Rep. John Doolittle's practice of paying a 15 percent fundraising commission to a company owned by his wife violates the ethical standards of the industry, a national group of fundraising professionals told the congressman this week. The 27,000-member Association of Fundraising Professionals said in a letter to Doolittle that its long-standing ethics code "explicitly prohibits percentage-based compensation" and urged his campaign to cease doing so with Julie Doolittle's company, Sierra Dominion Financial Solutions.
Of course, Doolittle's top aide and political advisor Ricahrd Robinson says that their percentage-based compensation is "common in the industry, but it is consistent with the history of Congressman Doolittle's own campaigns." The head of the Association thinks otherwise:
Association head Paulette Maehara said she was so alarmed when she read the campaign's explanation for the practice in a weekend story in the Washington Post that she wrote Doolittle's office to complain.
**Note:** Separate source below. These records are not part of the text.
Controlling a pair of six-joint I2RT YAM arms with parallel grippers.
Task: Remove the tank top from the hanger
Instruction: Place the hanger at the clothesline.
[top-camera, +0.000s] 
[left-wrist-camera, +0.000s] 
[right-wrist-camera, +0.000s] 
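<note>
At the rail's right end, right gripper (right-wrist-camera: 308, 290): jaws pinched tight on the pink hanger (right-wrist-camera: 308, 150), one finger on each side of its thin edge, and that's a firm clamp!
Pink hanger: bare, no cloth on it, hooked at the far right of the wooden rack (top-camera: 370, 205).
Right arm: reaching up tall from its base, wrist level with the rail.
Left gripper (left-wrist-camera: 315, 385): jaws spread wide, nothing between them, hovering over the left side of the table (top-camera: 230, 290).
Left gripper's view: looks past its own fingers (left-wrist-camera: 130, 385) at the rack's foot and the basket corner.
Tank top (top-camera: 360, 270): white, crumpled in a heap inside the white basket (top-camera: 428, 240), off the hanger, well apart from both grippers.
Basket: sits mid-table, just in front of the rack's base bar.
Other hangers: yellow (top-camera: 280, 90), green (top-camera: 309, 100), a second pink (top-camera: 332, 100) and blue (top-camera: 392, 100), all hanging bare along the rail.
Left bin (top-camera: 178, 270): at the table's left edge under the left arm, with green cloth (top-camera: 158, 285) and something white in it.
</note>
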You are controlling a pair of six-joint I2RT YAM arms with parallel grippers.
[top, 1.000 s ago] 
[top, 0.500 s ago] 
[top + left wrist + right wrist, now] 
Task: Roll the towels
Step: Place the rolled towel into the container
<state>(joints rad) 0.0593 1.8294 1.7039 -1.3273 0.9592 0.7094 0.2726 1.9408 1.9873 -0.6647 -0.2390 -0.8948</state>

She said she also would have written Julie Doolittle except that her company is not publicly listed. "This is absolutely not the standard in the industry," she said. "Fundraisers can charge a flat fee, an hourly fee or a combination of both. We do support incentive compensation as long as it is not based on the percentage of the money raised."
The controversy surrounding Julie Doolittle's fundraising, which has netted her $180,000 in commissioned fees since 2003, may cause her to move to a flat rate fee.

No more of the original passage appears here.